### Records for this exercise
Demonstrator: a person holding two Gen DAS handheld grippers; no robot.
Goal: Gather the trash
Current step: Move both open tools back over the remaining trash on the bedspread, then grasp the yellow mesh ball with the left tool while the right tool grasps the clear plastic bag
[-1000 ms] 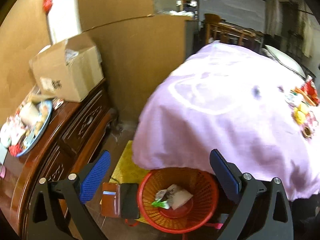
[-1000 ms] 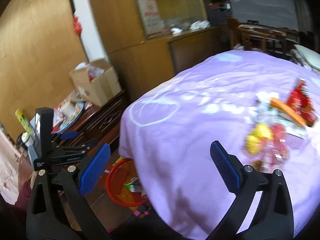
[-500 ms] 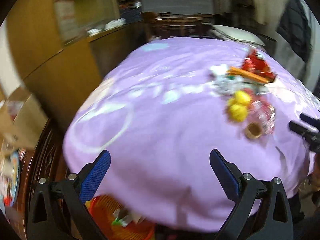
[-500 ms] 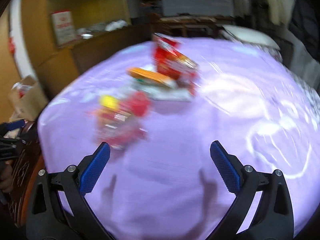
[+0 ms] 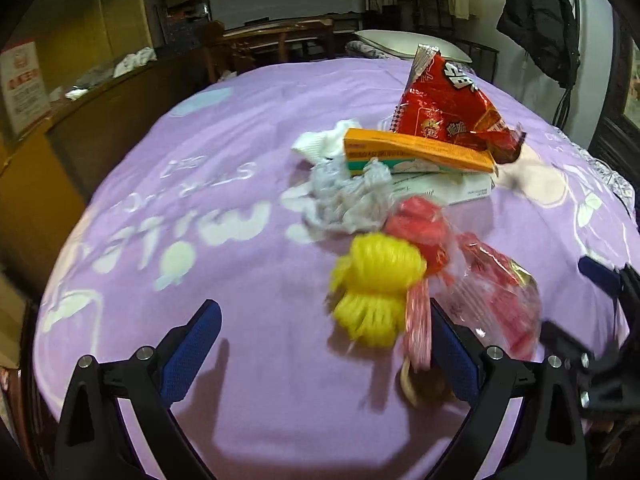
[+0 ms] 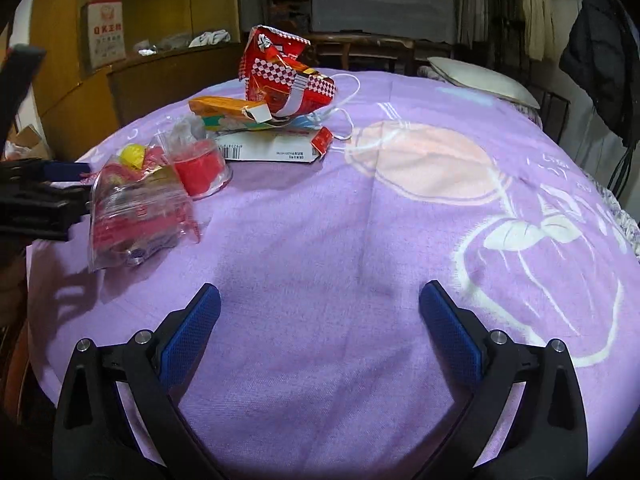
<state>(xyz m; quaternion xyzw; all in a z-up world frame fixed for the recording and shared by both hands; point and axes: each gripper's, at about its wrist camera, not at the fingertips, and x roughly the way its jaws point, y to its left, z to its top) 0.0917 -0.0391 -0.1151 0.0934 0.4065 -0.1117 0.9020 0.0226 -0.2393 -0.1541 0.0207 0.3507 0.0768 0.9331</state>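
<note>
A heap of trash lies on a purple bedspread (image 5: 208,240). In the left wrist view I see a red snack bag (image 5: 448,108), an orange box (image 5: 416,152), crumpled paper (image 5: 348,200), a yellow net wrapper (image 5: 376,284) and a clear bag with red wrappers (image 5: 492,300). My left gripper (image 5: 320,352) is open, just short of the yellow wrapper. In the right wrist view the snack bag (image 6: 284,76), a white flat box (image 6: 268,148) and the clear bag (image 6: 136,216) lie at far left. My right gripper (image 6: 320,328) is open over bare bedspread (image 6: 400,240).
A pillow (image 6: 480,76) lies at the bed's far end. A dark jacket (image 5: 540,20) hangs at the right. Wooden cabinets (image 6: 152,72) stand to the left of the bed. The other gripper shows at the right edge of the left wrist view (image 5: 604,320).
Both grippers swung from the floor and the red basket up over the bed. The trash heap now sits close in front of the left gripper. Both stay open.
</note>
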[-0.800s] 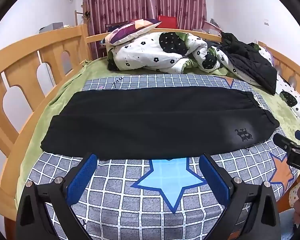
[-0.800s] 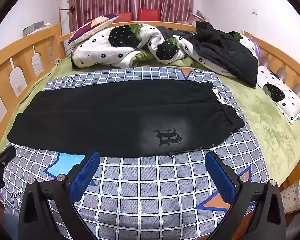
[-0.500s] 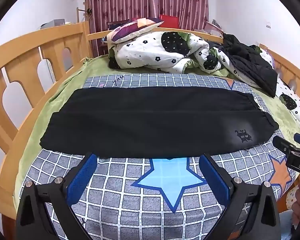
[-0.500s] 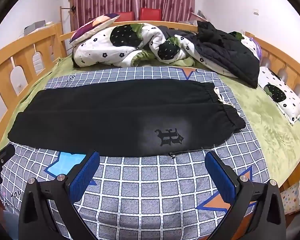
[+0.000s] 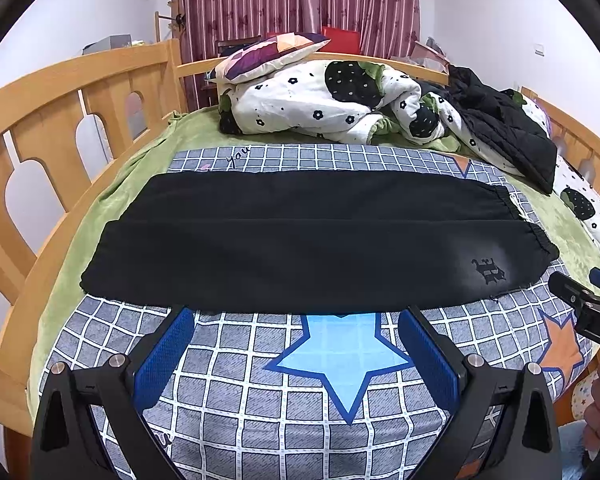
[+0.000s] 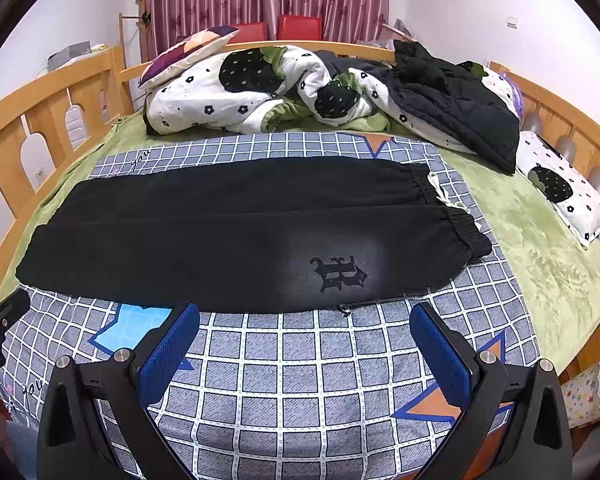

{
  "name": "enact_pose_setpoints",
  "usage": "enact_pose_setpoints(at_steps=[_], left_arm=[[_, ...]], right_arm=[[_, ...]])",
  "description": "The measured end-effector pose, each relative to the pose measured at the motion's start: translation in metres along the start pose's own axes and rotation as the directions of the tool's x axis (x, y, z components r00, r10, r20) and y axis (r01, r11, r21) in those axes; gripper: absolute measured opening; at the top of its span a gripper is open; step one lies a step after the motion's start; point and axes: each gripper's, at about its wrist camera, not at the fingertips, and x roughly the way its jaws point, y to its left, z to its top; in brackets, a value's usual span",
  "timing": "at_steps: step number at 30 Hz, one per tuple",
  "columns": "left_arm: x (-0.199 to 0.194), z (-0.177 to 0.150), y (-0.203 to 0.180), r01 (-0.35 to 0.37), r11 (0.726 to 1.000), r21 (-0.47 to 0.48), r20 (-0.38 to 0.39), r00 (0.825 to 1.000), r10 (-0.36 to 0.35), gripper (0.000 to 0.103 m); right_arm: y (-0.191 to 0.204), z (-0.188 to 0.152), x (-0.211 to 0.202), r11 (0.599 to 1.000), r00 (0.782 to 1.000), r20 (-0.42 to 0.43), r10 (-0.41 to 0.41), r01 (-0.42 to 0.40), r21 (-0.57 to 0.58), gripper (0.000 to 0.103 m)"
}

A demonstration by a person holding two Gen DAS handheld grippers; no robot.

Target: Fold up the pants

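Pants [image 5: 300, 240]: black, soft, limp, light; likely drape and slide on checked blanket [image 5: 340, 380] atop bed [image 5: 100, 216]. Lying flat, legs side by side, long axis 9-to-3 across both views: cuffs at 9, elastic waistband [image 6: 464, 232] at 3. Suggested grip: cuff corners and waistband edge. Left tongs [image 5: 296, 316]: spread, empty, just short of near hem. Right tongs [image 6: 304, 312]: spread, empty.

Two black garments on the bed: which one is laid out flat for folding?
The black pants, spread flat across the checked sheet with a printed emblem near the waistband. The black jacket lies crumpled at the far right, on the quilt.
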Motion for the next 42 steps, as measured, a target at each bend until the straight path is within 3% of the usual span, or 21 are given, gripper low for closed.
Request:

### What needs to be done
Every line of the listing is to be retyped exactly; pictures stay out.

### Exercise result
Demonstrator: a person holding two Gen DAS handheld grippers; no robot.
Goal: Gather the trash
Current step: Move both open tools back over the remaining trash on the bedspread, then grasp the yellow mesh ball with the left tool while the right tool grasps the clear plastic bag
[-1000 ms] 
[-1000 ms] 
[-500 ms] 
[-500 ms] 
[+0 ms] 
[+0 ms] 
<state>(xyz m; quaternion xyzw; all in a z-up world frame fixed for the recording and shared by both hands; point and axes: each gripper's, at about its wrist camera, not at the fingertips, and x roughly the way its jaws point, y to its left, z to its top) 0.0917 -0.0391 -0.1151 0.0934 0.4065 -0.1117 0.9020 0.0226 -0.2393 -0.1541 0.0207 0.3507 0.0768 0.9331</state>
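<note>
A heap of trash lies on a purple bedspread (image 5: 208,240). In the left wrist view I see a red snack bag (image 5: 448,108), an orange box (image 5: 416,152), crumpled paper (image 5: 348,200), a yellow net wrapper (image 5: 376,284) and a clear bag with red wrappers (image 5: 492,300). My left gripper (image 5: 320,352) is open, just short of the yellow wrapper. In the right wrist view the snack bag (image 6: 284,76), a white flat box (image 6: 268,148) and the clear bag (image 6: 136,216) lie at far left. My right gripper (image 6: 320,328) is open over bare bedspread (image 6: 400,240).
A pillow (image 6: 480,76) lies at the bed's far end. A dark jacket (image 5: 540,20) hangs at the right. Wooden cabinets (image 6: 152,72) stand to the left of the bed. The other gripper shows at the right edge of the left wrist view (image 5: 604,320).
Both grippers swung from the floor and the red basket up over the bed. The trash heap now sits close in front of the left gripper. Both stay open.
</note>
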[-0.800s] 
[-0.800s] 
[-0.500s] 
[-0.500s] 
[+0.000s] 
[+0.000s] 

{
  "name": "enact_pose_setpoints",
  "usage": "enact_pose_setpoints(at_steps=[_], left_arm=[[_, ...]], right_arm=[[_, ...]])",
  "description": "The measured end-effector pose, each relative to the pose measured at the motion's start: translation in metres along the start pose's own axes and rotation as the directions of the tool's x axis (x, y, z components r00, r10, r20) and y axis (r01, r11, r21) in those axes; gripper: absolute measured opening; at the top of its span a gripper is open; step one lies a step after the motion's start; point and axes: each gripper's, at about its wrist camera, not at the fingertips, and x roughly the way its jaws point, y to its left, z to its top; in brackets, a value's usual span",
  "timing": "at_steps: step number at 30 Hz, one per tuple",
  "columns": "left_arm: x (-0.199 to 0.194), z (-0.177 to 0.150), y (-0.203 to 0.180), r01 (-0.35 to 0.37), r11 (0.726 to 1.000), r21 (-0.47 to 0.48), r20 (-0.38 to 0.39), r00 (0.825 to 1.000), r10 (-0.36 to 0.35), gripper (0.000 to 0.103 m); right_arm: y (-0.191 to 0.204), z (-0.188 to 0.152), x (-0.211 to 0.202), r11 (0.599 to 1.000), r00 (0.782 to 1.000), r20 (-0.42 to 0.43), r10 (-0.41 to 0.41), r01 (-0.42 to 0.40), r21 (-0.57 to 0.58), gripper (0.000 to 0.103 m)"
}

A demonstration by a person holding two Gen DAS handheld grippers; no robot.

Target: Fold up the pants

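Pants [image 5: 300, 240]: black, soft, limp, light; likely drape and slide on checked blanket [image 5: 340, 380] atop bed [image 5: 100, 216]. Lying flat, legs side by side, long axis 9-to-3 across both views: cuffs at 9, elastic waistband [image 6: 464, 232] at 3. Suggested grip: cuff corners and waistband edge. Left tongs [image 5: 296, 316]: spread, empty, just short of near hem. Right tongs [image 6: 304, 312]: spread, empty.

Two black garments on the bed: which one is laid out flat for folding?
The black pants, spread flat across the checked sheet with a printed emblem near the waistband. The black jacket lies crumpled at the far right, on the quilt.
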Motion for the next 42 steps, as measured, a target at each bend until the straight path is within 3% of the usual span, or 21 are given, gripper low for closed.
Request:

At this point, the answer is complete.